Stresa Festival ha chiuso la sua rassegna jazzistica di luglio con concerti di grande valore. Il direttore artistico Noseda ha scelto di dedicare questa edizione alla formula del trio in sue varie sfaccettature ed espressioni. Dopo il concerto del bassista Avishai Cohen tenutosi a Verbania e già recensito su questa rubrica è stata la volta dell’attuale trio di John Surman, già protagonista del disco “Invisible Threads”, composto dal sassofonista inglese affiancato dal vibrafonista americano Rob Waring e dal pianista brasiliano Nelson Ayres, due musicisti la cui notorietà è molto inferiore ai meriti. Questa formazione che abbiamo avuto la fortuna di vedere già tre volte negli ultimi due anni progredisce continuamente alla ricerca di un interplay totale, come dice Surman alla ricerca di quei fili invisibili che li legano tra di loro e che si estendono al pubblico trascinando gli spettatori dentro alla ricerca di intrecci sonori votati alla bellezza ed all’intimo piacere della melodia. Sono lontani i tempi del free ma la odierna musica di Surman e dei suoi compagni non è meno complessa e tesa ad esprimere sensazioni ed emozioni. Niente routine: l’indolente afflato brasiliano di Ayres intriso di colore e saudace, la gioiosa verve di Waring che pare osservare i compagni con gli occhi stupiti del bambino, le onnipresenti reminiscenze celtiche di Surman fanno di loro ogni esibizione una magia unica ed irripetibile, in una sorta di work in progress dove l’interplay crea di volta in volta atmosfere differenti: alcuni temi erano talmente variati dalla originaria versione del disco da apparire irriconoscibili e nuove composizioni sono state aggiunte al repertorio, a testimonianza della intima voglia di suonare assieme e far progredire la propria musica. Totale il consenso del pubblico che gremiva la sala.

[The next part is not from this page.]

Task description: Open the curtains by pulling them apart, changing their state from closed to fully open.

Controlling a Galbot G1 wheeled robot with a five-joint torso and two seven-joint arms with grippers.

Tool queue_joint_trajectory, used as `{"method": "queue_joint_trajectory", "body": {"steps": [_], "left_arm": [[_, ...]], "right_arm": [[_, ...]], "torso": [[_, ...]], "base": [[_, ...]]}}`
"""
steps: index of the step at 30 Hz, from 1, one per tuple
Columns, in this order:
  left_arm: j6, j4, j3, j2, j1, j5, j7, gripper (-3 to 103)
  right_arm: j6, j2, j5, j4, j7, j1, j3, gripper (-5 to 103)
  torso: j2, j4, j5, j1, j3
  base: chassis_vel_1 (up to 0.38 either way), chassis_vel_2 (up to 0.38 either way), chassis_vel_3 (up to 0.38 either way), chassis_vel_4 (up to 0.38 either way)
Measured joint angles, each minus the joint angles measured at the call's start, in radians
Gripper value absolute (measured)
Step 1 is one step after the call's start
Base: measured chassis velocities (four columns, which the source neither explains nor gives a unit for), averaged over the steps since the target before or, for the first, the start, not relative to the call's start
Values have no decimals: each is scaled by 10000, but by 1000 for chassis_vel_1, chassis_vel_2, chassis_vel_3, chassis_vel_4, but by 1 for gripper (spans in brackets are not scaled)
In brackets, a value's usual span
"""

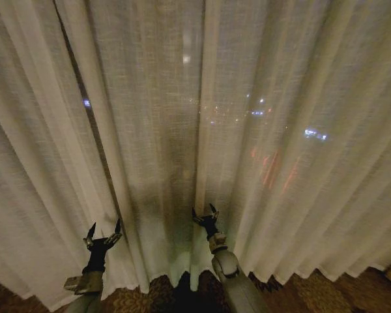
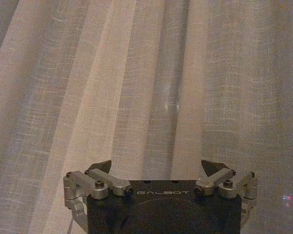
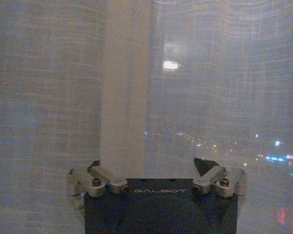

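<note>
Sheer off-white curtains (image 1: 150,117) hanging closed across the whole head view, pleats falling to a wavy hem just above a dark patterned carpet (image 1: 300,290). Faint city lights (image 1: 257,112) glowing through the weave on the right side; a narrow dark slit running down between two folds on the left. Low in that view, left gripper (image 1: 104,231) raised toward the fabric on the left, fingers spread wide and grasping nothing, tips close to a fold but contact impossible to confirm. Right gripper (image 1: 205,214) raised near the centre, likewise released and empty, pointing at a vertical edge where two pleats meet. Seen from the left wrist, left gripper (image 2: 156,165) splayed open with only pleated cloth (image 2: 146,87) ahead. Seen from the right wrist, right gripper (image 3: 151,163) also splayed open, a thicker opaque-looking fold (image 3: 124,97) of the curtain directly ahead between the spread fingers, blurred lights beyond. Both grippers well apart from each other, one fabric panel between them.
</note>
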Motion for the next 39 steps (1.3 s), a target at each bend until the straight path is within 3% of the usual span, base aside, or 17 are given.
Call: {"method": "queue_joint_trajectory", "body": {"steps": [5, 6, 9, 14, 20, 23, 39], "left_arm": [[0, 0, 0, 0, 0, 0, 0, 100], [0, 0, 0, 0, 0, 0, 0, 100], [0, 0, 0, 0, 0, 0, 0, 100], [0, 0, 0, 0, 0, 0, 0, 100], [0, 0, 0, 0, 0, 0, 0, 100], [0, 0, 0, 0, 0, 0, 0, 100], [0, 0, 0, 0, 0, 0, 0, 100]], "right_arm": [[44, 81, 52, -52, -2, 35, 11, 84], [124, 110, 76, -93, -54, 46, 4, 73], [205, 134, 76, -131, -130, 53, 4, 68], [250, 145, 105, -117, -223, 31, -19, 35], [255, 111, 361, -4, -398, -33, 4, 19], [267, 106, 692, 69, -485, -79, 36, 3], [409, 50, 1098, 177, -1065, -298, 299, 0]], "torso": [[1, 1, 0, 0, 0], [0, 0, 0, 0, 0], [1, 0, 0, 0, 0], [0, 0, 0, 0, 0], [0, 0, 0, 0, 0], [0, 1, 0, 0, -1], [0, 0, 0, 0, -1]], "base": [[0, 0, 0, 0], [0, 0, 0, 0], [0, 0, 0, 0], [0, 0, 0, 0], [0, 0, 0, 0], [0, 0, 0, 0], [0, 0, 0, 0]]}}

La sera successiva è stata la volta del trio del pianista statunitense Dan Tepfer, nella prima mondiale di un progetto commissionato proprio da Stresa Festival e dedicato alla reinterpretazione dell’opera “Pulcinella” di Stravinski. Tepfer ha ben spiegato la sua modalità di approccio a questa materia musicale: il compositore russo aveva utilizzato musiche scritte da altri (tra i quali il Pergolese) ed applicandovi la sua arte di orchestrazione per ottenere l’effetto desiderato. Tepfer dovendo ricondurre il tutto alla essenzialità di un trio si è riavvicinato al materiale originario dei compositori ma ricercando lo spirito della orchestrazione di Stravinski. Questa operazione ha messo in luce le notevole sensibilità ed attenzione musicale del pianista, che non per nulla è stato scelto da Lee Konitz come accompagnatore preferito degli ultimi anni. Geniale l’intervento del batterista Nate Wood, imprevedibile e sempre trasversale ha tolto alla materia musicale ogni parvenza di vecchiaia e donandole una freschezza inaspettata. Il bis è stato un brano del repertorio jazz di Tepfer e la sua energia ha travolto i presenti quasi in un grido liberatorio una volta giunti sul proprio terreno.

La terza serata ha visto la presenza del pianista Michael Wollny, puledro di razza della scuderia ACT e già bene in vista con progetti al fianco di musicisti prestigiosi come Vincent Peirani, Joachim Kühn e Nils Landgren. Qui la musica ha sfoggiato un dinamismo quasi ossessivo, opposto a quello dei due concerti precedenti, ricco di contrasti e contrappunti dal grande effetto spettacolare ed apprezzati dal pubblico.